Multi-datacenter deployments

Hi everyone,

We're working on making one of our ES using applications run in multiple
data centers (active/passive for now).

The other data stores we have can replicate seamlessly and have some idea of
"local" vs "remote"; so we'd like to not run the ES instances as completely
separate.

A minimal-ish TODO list I could think of is:

  • Being able to discover nodes across networks (I think that works already
    with a bit of configuration, no?)
  • Have ES know to have at least one copy of each shard in each datacenter.
  • When copying shards on startup then pull it from a local node if possible.
  • When doing queries, prefer shards that are local.
  • Have the client prefer local servers.

Is any of this on the roadmap? I think we'd be interested in helping
sponsor this work if possible.

  • ask

Hi,

Smarter / more controllable shard allocation is on the roadmap, where you
could control shard allocation in a similar manner that you described, but
it will only work properly for DC that have a fast connection between them.
Otherwise, a different approach is needed, where a write ahead log based
replication will be needed between two different es clusters.

On Wed, Aug 3, 2011 at 1:33 AM, Ask Bjørn Hansen ask@develooper.com wrote:

Hi everyone,

We're working on making one of our ES using applications run in multiple
data centers (active/passive for now).

The other data stores we have can replicate seamlessly and have some idea
of "local" vs "remote"; so we'd like to not run the ES instances as
completely separate.

A minimal-ish TODO list I could think of is:

  • Being able to discover nodes across networks (I think that works already
    with a bit of configuration, no?)
  • Have ES know to have at least one copy of each shard in each datacenter.
  • When copying shards on startup then pull it from a local node if
    possible.
  • When doing queries, prefer shards that are local.
  • Have the client prefer local servers.

Is any of this on the roadmap? I think we'd be interested in helping
sponsor this work if possible.

  • ask

I am looking to do something very similar here with two datacenters that
are about 20ms apart. All of the indexing happens in one DC, so I would
prefer all the primary shards to be in one DC and all the replication to
happen across the VPN to the second DC. Otherwise I could be sending data
across the interconnect twice.

It sounds like right now the WAL replication functionality is not yet
implemented, so this sort of master-slave cluster replication is not (yet)
available. Is that correct?

I think you can do what you want with the cluster allocation API:

But it doesn't look very robust, e.g. you can specify that certain
nodes shouldn't have primary shards, but if a primary is missing a
replica (in your other DC) might still be promoted to the primary.
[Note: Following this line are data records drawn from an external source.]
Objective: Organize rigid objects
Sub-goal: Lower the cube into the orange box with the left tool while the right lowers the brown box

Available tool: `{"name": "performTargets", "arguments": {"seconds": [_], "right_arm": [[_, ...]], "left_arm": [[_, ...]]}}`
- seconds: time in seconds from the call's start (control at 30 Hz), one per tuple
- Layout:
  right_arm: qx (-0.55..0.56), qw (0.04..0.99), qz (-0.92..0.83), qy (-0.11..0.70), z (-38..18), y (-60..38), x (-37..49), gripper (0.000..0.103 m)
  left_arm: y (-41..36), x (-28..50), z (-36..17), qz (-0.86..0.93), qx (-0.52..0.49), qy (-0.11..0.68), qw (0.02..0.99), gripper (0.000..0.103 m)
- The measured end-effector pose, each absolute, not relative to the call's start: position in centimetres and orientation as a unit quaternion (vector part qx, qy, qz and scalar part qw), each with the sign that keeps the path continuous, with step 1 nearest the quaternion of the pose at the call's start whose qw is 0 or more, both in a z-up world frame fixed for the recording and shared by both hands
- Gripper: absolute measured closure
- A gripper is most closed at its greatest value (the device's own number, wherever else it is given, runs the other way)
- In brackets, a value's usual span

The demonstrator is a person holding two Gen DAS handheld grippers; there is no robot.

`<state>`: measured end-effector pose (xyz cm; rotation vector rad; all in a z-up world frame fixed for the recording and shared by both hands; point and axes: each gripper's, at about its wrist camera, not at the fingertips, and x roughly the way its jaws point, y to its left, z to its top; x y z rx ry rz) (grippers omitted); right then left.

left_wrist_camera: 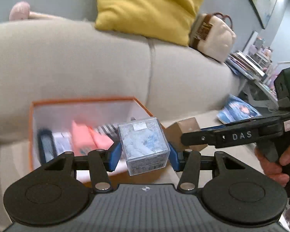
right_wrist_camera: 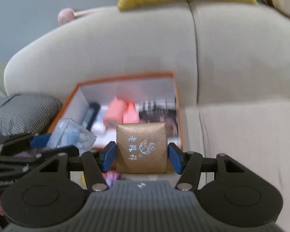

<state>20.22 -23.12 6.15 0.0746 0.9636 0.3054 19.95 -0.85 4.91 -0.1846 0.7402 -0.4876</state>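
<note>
both grips loaded: left hand-held gripper (left_wrist_camera: 144, 154) clamps clear cube (left_wrist_camera: 144, 145), right hand-held gripper (right_wrist_camera: 141, 155) clamps gold box (right_wrist_camera: 141, 147), orange bin (right_wrist_camera: 178, 114) frame centre.

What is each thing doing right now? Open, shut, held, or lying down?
Left tongs: shut on the clear cube.
Clear cube: held, lifted, tilted.
Right tongs: shut on the gold box.
Gold box: closed, held up.
Orange box: open, with things inside.
Yellow cushion: leaning on the sofa.
</note>
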Motion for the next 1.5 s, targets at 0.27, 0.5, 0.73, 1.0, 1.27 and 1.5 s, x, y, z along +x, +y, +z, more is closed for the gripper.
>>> {"name": "performTargets", "arguments": {"seconds": [0.27, 0.5, 0.73, 1.0, 1.27, 1.5], "right_arm": [[-0.036, 0.824, 0.161, 0.541, 1.4, -18.8, 27.4, 0.043], [-0.067, 0.770, 0.128, 0.621, -3.2, -17.0, 30.0, 0.043], [-0.074, 0.734, 0.080, 0.671, -5.4, -15.7, 31.4, 0.043], [-0.111, 0.708, 0.061, 0.695, -7.4, -14.5, 32.0, 0.043], [-0.186, 0.721, 0.088, 0.662, -5.4, -13.3, 32.4, 0.033], [-0.267, 0.707, 0.154, 0.637, -6.6, -11.4, 31.5, 0.050]], "left_arm": [[0.3, 25.5, 3.1, -0.217, -0.051, 0.368, 0.903, 0.045], [1.2, 27.4, 0.2, -0.233, -0.061, 0.384, 0.891, 0.045], [1.5, 28.7, -1.8, -0.240, -0.070, 0.402, 0.881, 0.045], [2.1, 29.2, -2.8, -0.242, -0.082, 0.414, 0.874, 0.045], [2.3, 29.5, -2.9, -0.242, -0.084, 0.418, 0.872, 0.045], [2.4, 29.9, -3.4, -0.231, -0.077, 0.437, 0.866, 0.045]]}}
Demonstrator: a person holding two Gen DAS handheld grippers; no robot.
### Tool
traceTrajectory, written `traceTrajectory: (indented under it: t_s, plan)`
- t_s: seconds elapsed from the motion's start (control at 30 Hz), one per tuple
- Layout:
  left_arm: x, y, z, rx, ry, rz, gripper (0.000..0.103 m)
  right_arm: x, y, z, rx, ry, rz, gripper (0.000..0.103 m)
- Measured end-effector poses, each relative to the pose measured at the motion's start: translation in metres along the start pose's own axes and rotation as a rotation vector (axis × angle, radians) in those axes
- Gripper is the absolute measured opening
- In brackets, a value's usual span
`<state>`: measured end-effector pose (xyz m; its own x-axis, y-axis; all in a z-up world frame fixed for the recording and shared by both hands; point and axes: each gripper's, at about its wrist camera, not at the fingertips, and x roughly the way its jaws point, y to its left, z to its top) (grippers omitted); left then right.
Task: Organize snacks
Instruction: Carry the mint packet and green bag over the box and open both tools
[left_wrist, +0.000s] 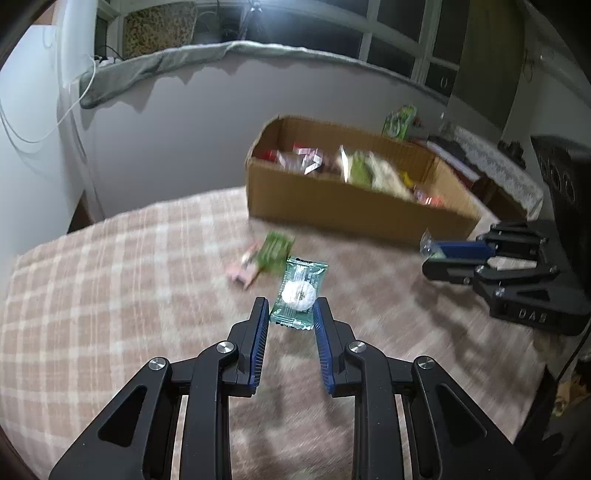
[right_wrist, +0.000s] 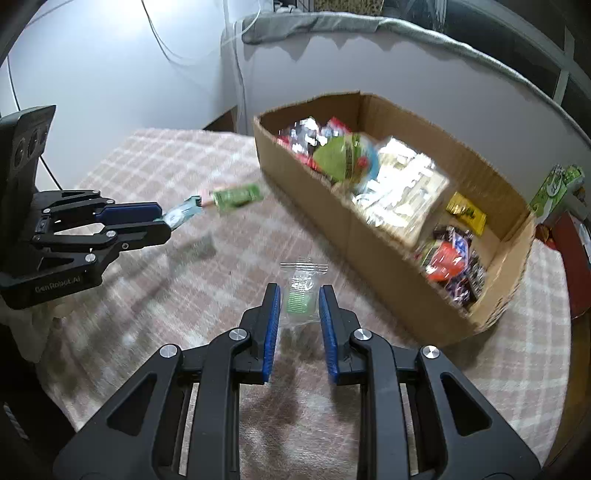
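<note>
My left gripper (left_wrist: 291, 306) is shut on a teal packet (left_wrist: 299, 291) with a round white sweet inside, held above the checked cloth (left_wrist: 110, 295). In the right wrist view the same left gripper (right_wrist: 164, 221) shows at the left with the teal packet (right_wrist: 181, 214) sticking out of its tip. My right gripper (right_wrist: 298, 291) is shut on a clear wrapper with a green sweet (right_wrist: 301, 280). The right gripper (left_wrist: 428, 254) also appears at the right of the left wrist view. A green packet (left_wrist: 275, 251) and a pink one (left_wrist: 243, 271) lie on the cloth.
An open cardboard box (right_wrist: 380, 251) holding several snack packets stands on the far right of the table; the box (left_wrist: 332, 206) is beyond both grippers. A green carton (right_wrist: 550, 190) stands behind it. A grey wall and a window ledge lie beyond the table.
</note>
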<state>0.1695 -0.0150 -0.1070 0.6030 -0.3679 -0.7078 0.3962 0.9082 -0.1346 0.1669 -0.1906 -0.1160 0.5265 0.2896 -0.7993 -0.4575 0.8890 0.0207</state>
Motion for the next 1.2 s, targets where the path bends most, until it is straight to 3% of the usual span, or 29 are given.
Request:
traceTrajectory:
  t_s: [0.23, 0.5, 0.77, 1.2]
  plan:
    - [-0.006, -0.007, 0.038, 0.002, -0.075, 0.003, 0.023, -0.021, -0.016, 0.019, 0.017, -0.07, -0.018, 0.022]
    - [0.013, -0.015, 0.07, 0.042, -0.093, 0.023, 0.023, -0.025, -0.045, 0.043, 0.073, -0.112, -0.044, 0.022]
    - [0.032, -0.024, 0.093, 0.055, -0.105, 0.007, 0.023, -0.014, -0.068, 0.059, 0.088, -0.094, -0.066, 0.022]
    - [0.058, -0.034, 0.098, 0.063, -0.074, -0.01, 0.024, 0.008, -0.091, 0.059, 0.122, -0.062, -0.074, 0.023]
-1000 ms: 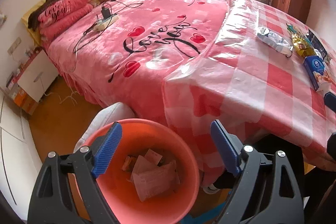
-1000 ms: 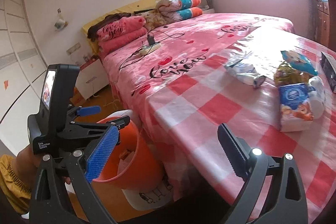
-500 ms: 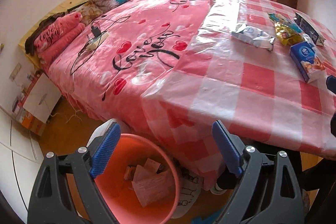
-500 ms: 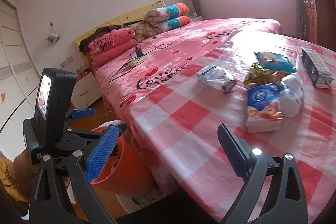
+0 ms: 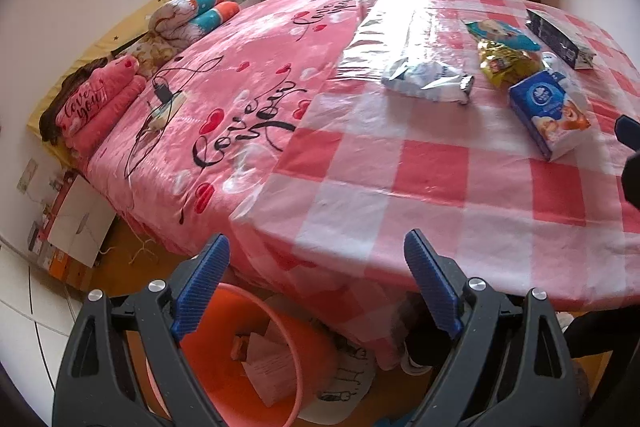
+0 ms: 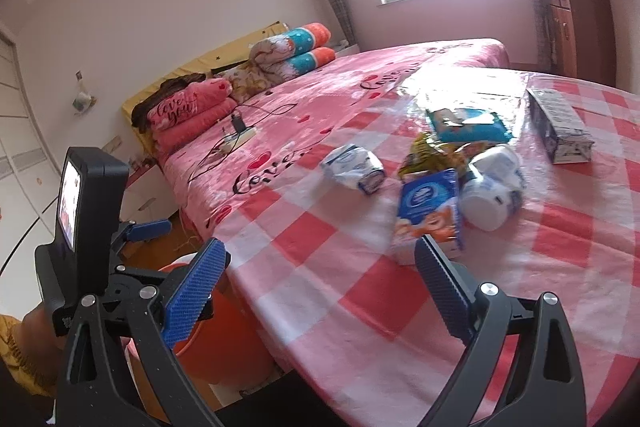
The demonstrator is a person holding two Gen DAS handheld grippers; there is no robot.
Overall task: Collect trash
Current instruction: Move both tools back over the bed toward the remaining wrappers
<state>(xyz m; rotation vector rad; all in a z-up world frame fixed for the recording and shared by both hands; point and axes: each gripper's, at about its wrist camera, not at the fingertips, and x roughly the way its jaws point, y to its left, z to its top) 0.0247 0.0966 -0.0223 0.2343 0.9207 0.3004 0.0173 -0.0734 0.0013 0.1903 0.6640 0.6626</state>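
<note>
1. In the left wrist view, the left gripper [image 5: 316,279] hung with its blue ribbed pads wide apart and nothing between them, over the near edge of the pink-and-white checked plastic tablecloth [image 5: 400,195].
2. Below it on the floor stood the round orange plastic bucket [image 5: 288,339], with crumpled paper scraps [image 5: 268,367] lying inside.
3. On the cloth, well beyond the pads, lay the trash: a crumpled white-and-silver foil wrapper [image 5: 428,81], a crinkled gold snack bag [image 5: 508,61], a blue-and-white carton [image 5: 548,111], a light-blue flat packet [image 5: 502,31] and a dark box [image 5: 558,39].
4. A pink blanket with hearts and black lettering [image 5: 240,99] covered the bed behind the table.
5. In the right wrist view, the right gripper [image 6: 320,279] also stood with its pads spread and empty, above the checked tablecloth [image 6: 328,267].
6. Just ahead of its right pad lay the blue-and-white carton [image 6: 430,207], touching a white tipped-over cup [image 6: 494,187]; the foil wrapper [image 6: 354,169] lay to their left, and the gold bag [image 6: 430,151] and blue packet [image 6: 466,125] behind.
7. The dark box [image 6: 558,125] lay apart to the right.
8. At the left, a hand with a yellow cuff [image 6: 36,335] held the left gripper [image 6: 132,247] above the orange bucket [image 6: 224,343].
</note>
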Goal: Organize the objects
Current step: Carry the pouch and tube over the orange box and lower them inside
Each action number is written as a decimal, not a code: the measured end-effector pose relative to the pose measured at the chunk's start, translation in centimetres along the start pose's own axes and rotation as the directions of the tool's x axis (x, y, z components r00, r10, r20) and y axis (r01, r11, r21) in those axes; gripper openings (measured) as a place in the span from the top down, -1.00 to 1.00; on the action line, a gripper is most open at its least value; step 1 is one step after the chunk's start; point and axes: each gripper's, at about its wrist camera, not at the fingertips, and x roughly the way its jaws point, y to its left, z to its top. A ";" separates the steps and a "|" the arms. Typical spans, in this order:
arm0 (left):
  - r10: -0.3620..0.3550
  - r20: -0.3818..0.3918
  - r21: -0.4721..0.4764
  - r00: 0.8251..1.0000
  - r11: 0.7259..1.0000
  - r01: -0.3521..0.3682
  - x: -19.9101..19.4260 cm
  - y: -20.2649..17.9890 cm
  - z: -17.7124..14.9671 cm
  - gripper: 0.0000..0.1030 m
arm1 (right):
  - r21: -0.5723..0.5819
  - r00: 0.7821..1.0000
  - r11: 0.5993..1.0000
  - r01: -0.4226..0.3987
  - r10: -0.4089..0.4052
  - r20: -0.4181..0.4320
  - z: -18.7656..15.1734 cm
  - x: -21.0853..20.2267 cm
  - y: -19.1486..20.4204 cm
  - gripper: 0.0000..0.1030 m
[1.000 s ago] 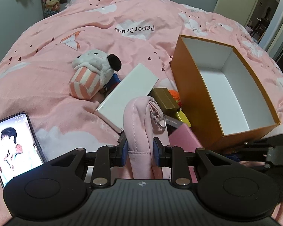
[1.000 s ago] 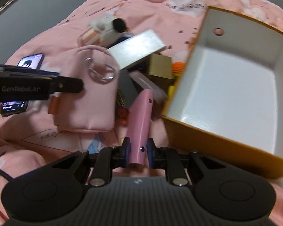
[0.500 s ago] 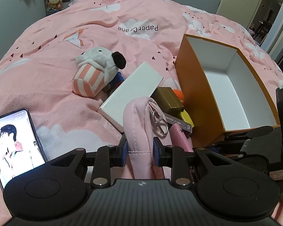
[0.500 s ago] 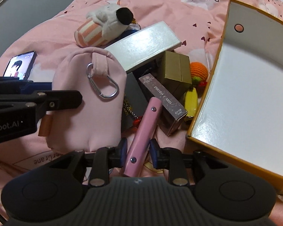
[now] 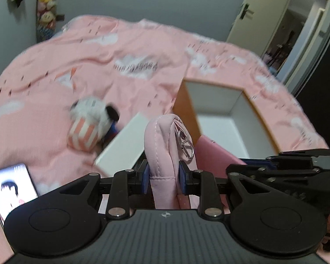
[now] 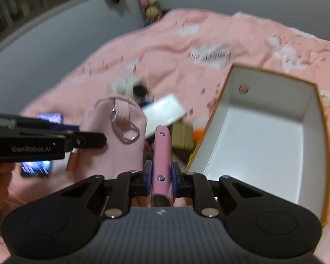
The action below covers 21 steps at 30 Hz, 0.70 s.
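Both tools have come up off the bed since a second ago: the pile of clutter that sat close under them now lies lower and farther off, and the pictures smear with the motion. That suggests both items are lifted clear and, I judge, headed for the open box, which stands empty just to the right.

The left tool is pinching a soft pink pouch by its lower end; the fabric is padded, stitched along the seam, and a silver clip dangles from a loop at its top. The right tool is pressed tight on a slim pink case, smooth and rigid-looking, with 2 small metal studs along its edge, pointing up and away.

The box is stiff cardboard, orange outside, white inside, with a small round hole in its far wall. On the pink cloud-print bedspread remain a fuzzy striped plush toy, a flat white box and a lit phone.
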 end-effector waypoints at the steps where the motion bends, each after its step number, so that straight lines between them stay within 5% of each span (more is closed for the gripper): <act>1: -0.009 0.014 0.011 1.000 1.000 0.009 -0.3 -0.3 0.8 0.42 | 0.024 1.000 1.000 -0.007 0.006 0.028 0.4 -0.9 -0.6 0.65; 6: -0.113 0.006 0.060 0.994 0.992 0.112 0.7 -2.9 4.2 0.41 | 0.148 0.983 0.988 0.042 -0.068 0.172 1.6 -4.6 -3.8 0.65; 10: -0.152 -0.042 0.118 0.987 0.981 0.156 4.8 -6.6 5.8 0.41 | 0.273 0.966 0.954 0.125 -0.180 0.188 1.2 -4.5 -7.4 0.65; 17: -0.052 -0.218 0.174 0.975 0.981 0.092 13.2 -10.4 3.7 0.42 | 0.417 0.967 0.895 0.156 -0.224 0.120 -1.4 -0.7 -11.5 0.65; 21: 0.040 -0.229 0.249 0.973 0.968 0.019 14.5 -11.5 2.3 0.42 | 0.436 0.969 0.886 0.154 -0.221 0.106 -2.4 1.2 -12.3 0.65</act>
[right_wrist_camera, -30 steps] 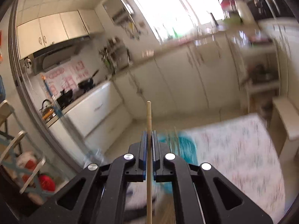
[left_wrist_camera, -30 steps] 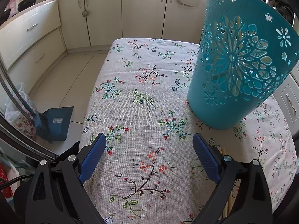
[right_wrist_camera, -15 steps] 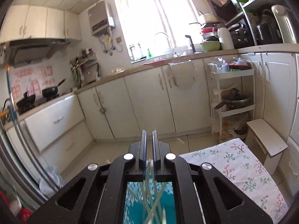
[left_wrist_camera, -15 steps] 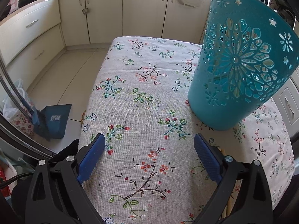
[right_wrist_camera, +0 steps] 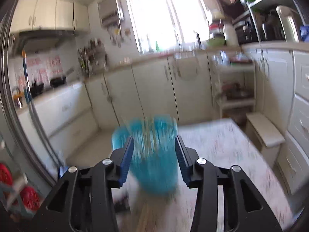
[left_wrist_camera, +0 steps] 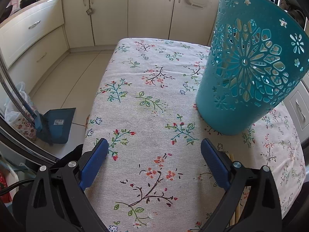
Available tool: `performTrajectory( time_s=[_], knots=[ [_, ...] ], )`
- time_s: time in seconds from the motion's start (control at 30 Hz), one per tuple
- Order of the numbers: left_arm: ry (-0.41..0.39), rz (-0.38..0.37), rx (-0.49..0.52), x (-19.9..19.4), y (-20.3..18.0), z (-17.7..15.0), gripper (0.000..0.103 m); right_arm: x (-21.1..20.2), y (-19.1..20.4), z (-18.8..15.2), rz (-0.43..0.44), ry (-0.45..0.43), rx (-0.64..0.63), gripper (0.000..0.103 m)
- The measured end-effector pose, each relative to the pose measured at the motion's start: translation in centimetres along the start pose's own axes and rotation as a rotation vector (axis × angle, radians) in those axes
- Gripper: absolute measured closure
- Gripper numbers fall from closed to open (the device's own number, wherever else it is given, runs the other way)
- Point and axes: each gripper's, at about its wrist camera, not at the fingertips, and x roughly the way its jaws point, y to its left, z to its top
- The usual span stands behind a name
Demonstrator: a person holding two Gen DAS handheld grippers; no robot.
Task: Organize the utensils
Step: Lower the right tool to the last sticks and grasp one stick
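A cream-cabinet kitchen surrounds a table under a floral tablecloth point(left_wrist_camera: 135, 116), where a teal cut-out basket point(left_wrist_camera: 249, 81) stands. The right gripper point(right_wrist_camera: 154, 150), its jaws just parted and empty, faces the blurred basket; the left gripper point(left_wrist_camera: 153, 150) hangs wide open, empty, chopsticks point(left_wrist_camera: 238, 208) lying beside it.

Left wrist view close, angled down at table point(left_wrist_camera: 146, 116), right wrist view shallower, both sharing basket point(left_wrist_camera: 251, 73).
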Motion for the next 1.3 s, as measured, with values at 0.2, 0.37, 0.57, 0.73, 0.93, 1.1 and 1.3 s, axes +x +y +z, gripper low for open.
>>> performTrajectory(
  time_s=[0.2, 0.37, 0.57, 0.73, 0.93, 1.1, 1.3],
  knots=[
    [-0.021, 0.01, -0.029, -0.3, 0.6, 0.0, 0.01, 4.4, -1.0, -8.2, 0.009, 0.364, 0.054, 0.071],
    [-0.019, 0.006, -0.048, -0.2, 1.1, 0.1, 0.01, 6.5, 0.5, -9.8, 0.049, 0.437, 0.003, 0.074],
    [-0.016, 0.001, -0.042, -0.2, 1.1, 0.1, 0.01, 8.4, 1.4, -10.3, 0.034, 0.476, -0.045, 0.079],
    [-0.012, -0.002, -0.045, -0.2, 1.1, 0.1, 0.01, 8.9, 1.9, -10.4, -0.005, 0.475, -0.114, 0.083],
    [-0.028, -0.014, 0.016, -0.5, 0.1, -0.1, 0.01, 8.0, -0.8, -10.1, -0.049, 0.485, -0.108, 0.097],
    [-0.017, -0.029, 0.143, -1.4, -2.3, -1.3, 0.01, 5.9, -4.5, -10.3, -0.078, 0.459, -0.03, 0.097],
    [0.02, -0.031, 0.181, -2.0, -4.3, -2.7, 0.01, 6.0, -5.4, -10.1, -0.044, 0.452, 0.021, 0.097]
  ],
)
Maybe someone here has more experience with this.

On Mon, Jul 9, 2012 at 11:42 PM, Loren loren@siebert.org wrote:

I am looking to do something very similar here with two datacenters that are
about 20ms apart. All of the indexing happens in one DC, so I would prefer
all the primary shards to be in one DC and all the replication to happen
across the VPN to the second DC. Otherwise I could be sending data across
the interconnect twice.

It sounds like right now the WAL replication functionality is not yet
implemented, so this sort of master-slave cluster replication is not (yet)
available. Is that correct?

I did notice the cluster API and some of the other posts on this multi-datacenter topic.

As I just want the primary copies to be in the DC1 zone before the main indexing begins, I was thinking I could disable the nodes in the DC2 zone long enough for any replica DC1 nodes to be promoted to primary, and then re-enable DC2 so that they become replicas. Seems like there might be some sort of way to do this programmatically, but I am still learning about ES and am not sure what’s there, what’s not, and what’s in the development pipeline.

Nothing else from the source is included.